((

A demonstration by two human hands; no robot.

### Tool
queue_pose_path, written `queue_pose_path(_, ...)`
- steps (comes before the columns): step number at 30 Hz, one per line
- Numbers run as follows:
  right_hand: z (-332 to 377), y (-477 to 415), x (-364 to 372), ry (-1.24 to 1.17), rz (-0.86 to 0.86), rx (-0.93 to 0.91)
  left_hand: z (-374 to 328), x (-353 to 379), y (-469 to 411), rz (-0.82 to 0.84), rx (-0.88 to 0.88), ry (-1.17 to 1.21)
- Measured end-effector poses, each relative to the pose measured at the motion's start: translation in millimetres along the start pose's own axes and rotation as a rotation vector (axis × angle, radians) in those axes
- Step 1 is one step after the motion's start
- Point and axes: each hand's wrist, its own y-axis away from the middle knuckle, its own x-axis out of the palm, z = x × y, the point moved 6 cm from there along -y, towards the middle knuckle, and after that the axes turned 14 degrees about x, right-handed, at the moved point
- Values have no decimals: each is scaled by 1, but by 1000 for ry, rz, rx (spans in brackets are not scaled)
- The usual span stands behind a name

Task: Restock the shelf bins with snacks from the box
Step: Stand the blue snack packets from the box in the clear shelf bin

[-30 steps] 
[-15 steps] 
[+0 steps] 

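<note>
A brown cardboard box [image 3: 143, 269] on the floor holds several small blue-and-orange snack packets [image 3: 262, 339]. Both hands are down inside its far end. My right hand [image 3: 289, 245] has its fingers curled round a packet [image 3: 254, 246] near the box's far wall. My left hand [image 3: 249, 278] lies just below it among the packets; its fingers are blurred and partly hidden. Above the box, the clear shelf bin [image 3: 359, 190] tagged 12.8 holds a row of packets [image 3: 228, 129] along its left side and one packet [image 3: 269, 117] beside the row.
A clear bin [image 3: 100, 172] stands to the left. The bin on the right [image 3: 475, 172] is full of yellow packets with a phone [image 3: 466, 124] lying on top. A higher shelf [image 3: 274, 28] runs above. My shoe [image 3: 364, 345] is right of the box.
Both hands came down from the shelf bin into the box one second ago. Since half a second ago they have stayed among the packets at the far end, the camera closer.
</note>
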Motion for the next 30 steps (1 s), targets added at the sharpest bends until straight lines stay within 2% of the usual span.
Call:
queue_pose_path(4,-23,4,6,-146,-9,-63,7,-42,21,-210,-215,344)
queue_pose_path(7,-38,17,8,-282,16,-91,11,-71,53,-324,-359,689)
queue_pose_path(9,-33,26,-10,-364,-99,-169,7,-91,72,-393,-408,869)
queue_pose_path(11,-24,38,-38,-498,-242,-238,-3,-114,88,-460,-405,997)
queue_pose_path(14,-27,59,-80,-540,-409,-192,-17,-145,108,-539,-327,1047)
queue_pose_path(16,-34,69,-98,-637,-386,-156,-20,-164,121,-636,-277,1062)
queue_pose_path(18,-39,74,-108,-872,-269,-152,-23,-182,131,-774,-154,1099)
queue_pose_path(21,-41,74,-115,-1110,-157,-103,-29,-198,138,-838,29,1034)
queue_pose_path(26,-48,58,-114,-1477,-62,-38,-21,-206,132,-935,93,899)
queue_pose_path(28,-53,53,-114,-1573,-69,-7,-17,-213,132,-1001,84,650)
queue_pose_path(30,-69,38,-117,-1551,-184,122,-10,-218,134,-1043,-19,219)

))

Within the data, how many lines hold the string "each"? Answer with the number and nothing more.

3